The Church of Jesus Christ of Latter-day Saints in Zambia refers to the Church of Jesus Christ of Latter-day Saints (LDS Church) and its members in Zambia. At year-end 1992, there were about 100 members in Zambia. In 2021, there were 5,053 members in 17 congregations.

History 

The Zimbabwe Harare Mission President, Vern Marble, went to Zambia to search for a couple who had been baptized in England, which they found with assistance from a taxi driver. In April 1992, Dean and Ruth Harrison were sent to Zambia as missionaries. In July, the Church again received legal recognition. The Lusaka Branch was organized on July 14, 1992 which had a membership around 50. On August 20, 1992, Elder Russell M. Nelson of the Quorum of the Twelve Apostles visited Zambia and dedicated the country for the preaching of the gospel. By year-end 1992, there were about 100 members in Zambia.

The Church seminary program was established in Zambia in 1995. By year-end 1997, membership had grown to over 500. A second Branch was organized in Lusaka, named the Libala Branch around 1997 to accommodate the increase in membership. The first Church building was dedicated in Lusaka in 1998.

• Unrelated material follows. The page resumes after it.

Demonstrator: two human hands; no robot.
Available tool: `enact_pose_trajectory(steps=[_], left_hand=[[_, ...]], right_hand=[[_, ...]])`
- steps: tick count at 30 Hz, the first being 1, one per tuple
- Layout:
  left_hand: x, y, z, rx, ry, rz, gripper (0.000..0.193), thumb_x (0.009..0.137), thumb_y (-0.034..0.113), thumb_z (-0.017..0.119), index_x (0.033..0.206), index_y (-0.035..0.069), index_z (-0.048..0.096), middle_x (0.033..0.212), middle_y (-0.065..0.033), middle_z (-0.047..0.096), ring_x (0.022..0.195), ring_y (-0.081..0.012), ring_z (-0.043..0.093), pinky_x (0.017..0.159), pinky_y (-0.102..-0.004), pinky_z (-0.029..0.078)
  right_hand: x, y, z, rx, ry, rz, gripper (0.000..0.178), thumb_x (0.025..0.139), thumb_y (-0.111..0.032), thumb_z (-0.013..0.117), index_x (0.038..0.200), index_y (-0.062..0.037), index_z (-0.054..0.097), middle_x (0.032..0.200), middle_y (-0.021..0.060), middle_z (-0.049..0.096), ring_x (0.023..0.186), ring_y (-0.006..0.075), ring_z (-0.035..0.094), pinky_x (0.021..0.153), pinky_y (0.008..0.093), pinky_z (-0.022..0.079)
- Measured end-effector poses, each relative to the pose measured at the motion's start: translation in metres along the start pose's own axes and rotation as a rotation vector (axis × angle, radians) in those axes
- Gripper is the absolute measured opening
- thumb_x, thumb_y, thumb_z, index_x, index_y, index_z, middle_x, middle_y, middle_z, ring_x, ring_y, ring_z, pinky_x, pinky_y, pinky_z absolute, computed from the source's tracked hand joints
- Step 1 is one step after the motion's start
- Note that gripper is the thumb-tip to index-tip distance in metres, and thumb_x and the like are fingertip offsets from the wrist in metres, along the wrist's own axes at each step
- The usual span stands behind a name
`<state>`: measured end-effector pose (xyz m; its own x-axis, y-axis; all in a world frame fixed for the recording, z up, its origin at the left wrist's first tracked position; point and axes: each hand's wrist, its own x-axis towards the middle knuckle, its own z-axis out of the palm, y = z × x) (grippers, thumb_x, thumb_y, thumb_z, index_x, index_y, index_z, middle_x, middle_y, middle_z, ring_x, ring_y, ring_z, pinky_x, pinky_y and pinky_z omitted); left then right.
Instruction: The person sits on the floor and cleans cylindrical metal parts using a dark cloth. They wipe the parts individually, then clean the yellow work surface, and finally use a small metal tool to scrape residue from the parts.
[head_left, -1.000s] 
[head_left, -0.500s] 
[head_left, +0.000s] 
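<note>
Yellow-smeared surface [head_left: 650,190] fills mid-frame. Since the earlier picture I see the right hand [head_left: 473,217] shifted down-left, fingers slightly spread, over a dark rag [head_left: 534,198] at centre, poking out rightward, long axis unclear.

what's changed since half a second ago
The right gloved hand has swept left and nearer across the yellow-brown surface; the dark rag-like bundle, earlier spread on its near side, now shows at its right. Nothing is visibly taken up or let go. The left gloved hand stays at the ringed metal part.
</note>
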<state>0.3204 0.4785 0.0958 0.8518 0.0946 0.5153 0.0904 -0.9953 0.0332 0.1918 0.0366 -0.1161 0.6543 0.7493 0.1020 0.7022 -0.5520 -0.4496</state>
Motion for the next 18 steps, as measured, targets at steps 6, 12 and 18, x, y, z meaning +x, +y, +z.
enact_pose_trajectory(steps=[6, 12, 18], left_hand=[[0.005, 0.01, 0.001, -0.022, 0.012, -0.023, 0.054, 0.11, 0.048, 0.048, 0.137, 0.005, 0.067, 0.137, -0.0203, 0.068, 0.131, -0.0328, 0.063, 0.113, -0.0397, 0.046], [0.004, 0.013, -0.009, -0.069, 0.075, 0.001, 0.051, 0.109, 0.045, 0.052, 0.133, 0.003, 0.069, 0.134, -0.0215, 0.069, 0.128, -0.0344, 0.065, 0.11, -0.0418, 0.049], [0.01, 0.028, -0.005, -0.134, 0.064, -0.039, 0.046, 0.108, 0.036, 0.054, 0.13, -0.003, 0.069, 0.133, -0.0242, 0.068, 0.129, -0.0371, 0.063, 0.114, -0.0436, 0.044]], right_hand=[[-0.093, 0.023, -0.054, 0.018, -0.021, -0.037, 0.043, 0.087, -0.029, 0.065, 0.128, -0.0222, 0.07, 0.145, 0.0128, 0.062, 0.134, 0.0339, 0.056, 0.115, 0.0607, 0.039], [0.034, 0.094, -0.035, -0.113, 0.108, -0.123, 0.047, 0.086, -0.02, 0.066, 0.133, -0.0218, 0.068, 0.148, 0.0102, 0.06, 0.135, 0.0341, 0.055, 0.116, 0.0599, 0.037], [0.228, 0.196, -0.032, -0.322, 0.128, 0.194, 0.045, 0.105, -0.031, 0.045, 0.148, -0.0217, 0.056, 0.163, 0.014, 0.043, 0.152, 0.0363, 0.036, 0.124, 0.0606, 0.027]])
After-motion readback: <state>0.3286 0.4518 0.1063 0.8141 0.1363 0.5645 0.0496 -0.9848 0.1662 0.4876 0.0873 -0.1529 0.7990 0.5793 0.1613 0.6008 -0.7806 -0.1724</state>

Branches of the Church were organized in three major cities in the Zambian Copperbelt, in Luanshya on October 27, 2002 and then in Kitwe and N'Dola on December 1, 2002 which were organized into a district in 2005. The Lusaka Zambia District was organized, with 5 branches, on 16 February 2003 which became a stake on March 15, 2015.

In 2009, the Church's Perpetual Education Fund was brought to Zambia for the first time. The purpose of this funds is to assist youth in developing areas in effort to move them out of the cycle of poverty. Zambia became the 43rd country to offer the Perpetual Education Fund.

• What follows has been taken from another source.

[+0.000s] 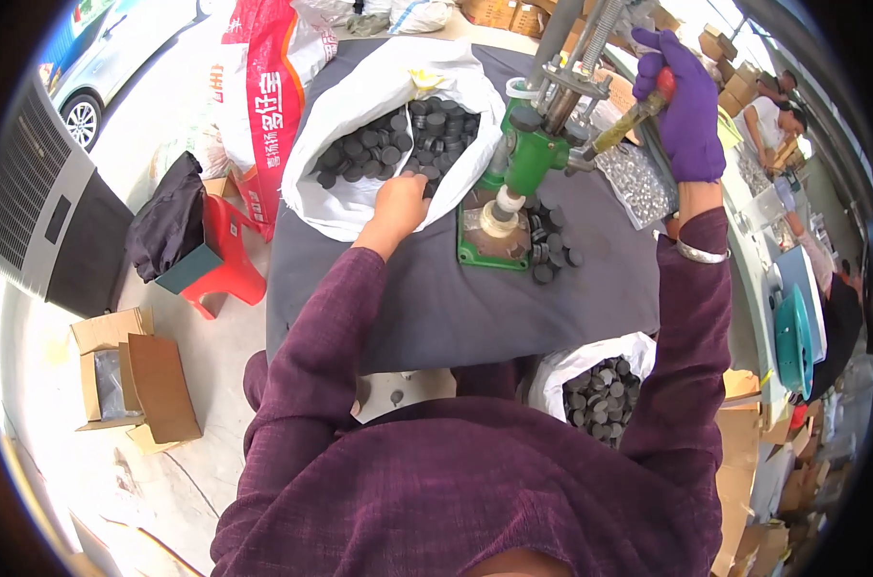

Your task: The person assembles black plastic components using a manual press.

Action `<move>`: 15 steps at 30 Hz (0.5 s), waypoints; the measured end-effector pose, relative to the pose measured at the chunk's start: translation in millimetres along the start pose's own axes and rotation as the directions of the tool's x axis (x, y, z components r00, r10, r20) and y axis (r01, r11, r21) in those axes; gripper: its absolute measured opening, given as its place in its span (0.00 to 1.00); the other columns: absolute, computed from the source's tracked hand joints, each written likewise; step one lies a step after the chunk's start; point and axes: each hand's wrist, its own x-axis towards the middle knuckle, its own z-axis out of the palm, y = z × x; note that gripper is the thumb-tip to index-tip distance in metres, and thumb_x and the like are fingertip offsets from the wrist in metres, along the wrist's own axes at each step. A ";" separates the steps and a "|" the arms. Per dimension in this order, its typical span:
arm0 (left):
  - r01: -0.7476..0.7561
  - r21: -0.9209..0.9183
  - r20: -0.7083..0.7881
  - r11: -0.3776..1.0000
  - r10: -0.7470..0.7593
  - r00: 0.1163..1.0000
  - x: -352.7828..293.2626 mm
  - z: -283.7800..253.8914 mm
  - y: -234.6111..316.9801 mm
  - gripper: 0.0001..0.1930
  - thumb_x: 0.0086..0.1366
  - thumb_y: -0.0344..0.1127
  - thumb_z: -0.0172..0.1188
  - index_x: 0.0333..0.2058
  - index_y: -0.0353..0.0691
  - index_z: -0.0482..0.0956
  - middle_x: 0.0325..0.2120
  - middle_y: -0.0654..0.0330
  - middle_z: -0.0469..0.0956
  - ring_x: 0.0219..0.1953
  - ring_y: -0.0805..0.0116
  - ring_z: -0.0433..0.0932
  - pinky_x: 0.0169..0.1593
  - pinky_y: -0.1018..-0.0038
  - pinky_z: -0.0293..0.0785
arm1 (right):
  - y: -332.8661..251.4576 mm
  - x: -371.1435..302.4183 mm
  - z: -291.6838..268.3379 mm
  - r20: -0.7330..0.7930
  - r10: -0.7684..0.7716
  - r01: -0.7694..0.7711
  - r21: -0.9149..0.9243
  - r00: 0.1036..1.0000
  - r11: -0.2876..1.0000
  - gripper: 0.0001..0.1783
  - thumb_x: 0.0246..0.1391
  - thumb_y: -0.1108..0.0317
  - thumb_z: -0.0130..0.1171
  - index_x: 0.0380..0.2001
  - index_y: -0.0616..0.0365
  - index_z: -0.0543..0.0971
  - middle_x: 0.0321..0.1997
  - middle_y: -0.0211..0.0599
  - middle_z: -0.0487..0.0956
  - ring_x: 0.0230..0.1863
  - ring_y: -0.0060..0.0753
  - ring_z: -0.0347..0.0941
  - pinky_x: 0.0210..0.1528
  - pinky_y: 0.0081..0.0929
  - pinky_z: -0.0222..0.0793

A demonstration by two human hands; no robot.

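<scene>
Head view, and we look down on a grey-covered table (pixel 456 308) with clutter all round it: a red stool (pixel 227 264) and an open cardboard box (pixel 129 380) on the floor to the left, a printed red and white sack (pixel 263 96) beyond them. At the table's near right edge a second white bag (pixel 590 385) of dark discs sits by our lap. Nothing blocks the work itself.

We see our left hand (pixel 400 204), bare, at the mouth of the big white sack (pixel 379 115) on the far left of the table. Its fingers curl over the rim among the black discs (pixel 398 144); whether they pinch one, we cannot tell.

Our right hand (pixel 688 101), in a purple glove, is wrapped tight round the red-tipped lever (pixel 638 108) of the green press (pixel 528 159). That press stands mid-table on a green base, a white plug under its ram, loose discs (pixel 552 250) scattered just to its right, a bag of small silvery parts (pixel 636 183) further right.
</scene>
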 end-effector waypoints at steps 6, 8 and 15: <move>0.109 -0.245 -0.227 0.963 -0.166 0.960 -5.4 -5.6 10.5 0.16 0.47 0.33 0.64 0.36 0.37 0.78 0.32 0.50 0.78 0.34 0.51 0.78 0.39 0.61 0.75 | 1.8 -11.3 7.2 -0.054 -0.063 0.062 -0.031 0.997 0.998 0.23 0.63 0.58 0.49 0.48 0.70 0.75 0.24 0.30 0.73 0.25 0.22 0.68 0.30 0.21 0.67; 0.043 -0.441 -0.316 0.897 -0.200 0.927 -5.3 -12.8 28.6 0.16 0.45 0.31 0.65 0.36 0.36 0.77 0.30 0.51 0.78 0.32 0.54 0.78 0.37 0.64 0.75 | 1.7 -17.3 0.1 -0.057 -0.111 0.109 -0.042 0.992 0.993 0.22 0.64 0.59 0.47 0.47 0.70 0.75 0.25 0.31 0.74 0.25 0.23 0.68 0.30 0.22 0.68; 0.065 -0.424 0.039 0.903 -0.053 0.998 -17.6 -6.2 88.4 0.16 0.45 0.33 0.67 0.35 0.34 0.81 0.32 0.49 0.78 0.35 0.51 0.79 0.41 0.62 0.75 | -11.7 -31.8 25.1 -0.130 -0.120 0.112 -0.072 0.984 0.991 0.18 0.64 0.59 0.46 0.39 0.64 0.76 0.21 0.32 0.73 0.20 0.25 0.69 0.24 0.21 0.67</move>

In 2016, Goma Radio Station, in Luanshya allocated 2 days per week where Church leaders and public affairs representatives spoke on two topics: Self reliance on Tuesdays and For the Strength of the Youth on Thursdays.

Stake and Districts 

As of February 2023, the following stake and districts were located in Zambia:

Lusaka Zambia Stake
 Chainama Ward
 Kasupe Branch
 Libala Ward
 Lilanda Ward
 Lusaka Ward
 Matero Ward
 Munali Ward

Kitwe Zambia District
 Kawama Branch
 Kitwe Branch

Ndola Zambia District
 Chifubu Branch
 Luanshya Branch
 Masala Branch
 Ndola Branch
 Roan Branch
 Twapia Branch

Other Congregations

The Zambia Lusaka Mission Branch serves individuals and members not in proximity to a meetinghouse, and is not part of a stake or district.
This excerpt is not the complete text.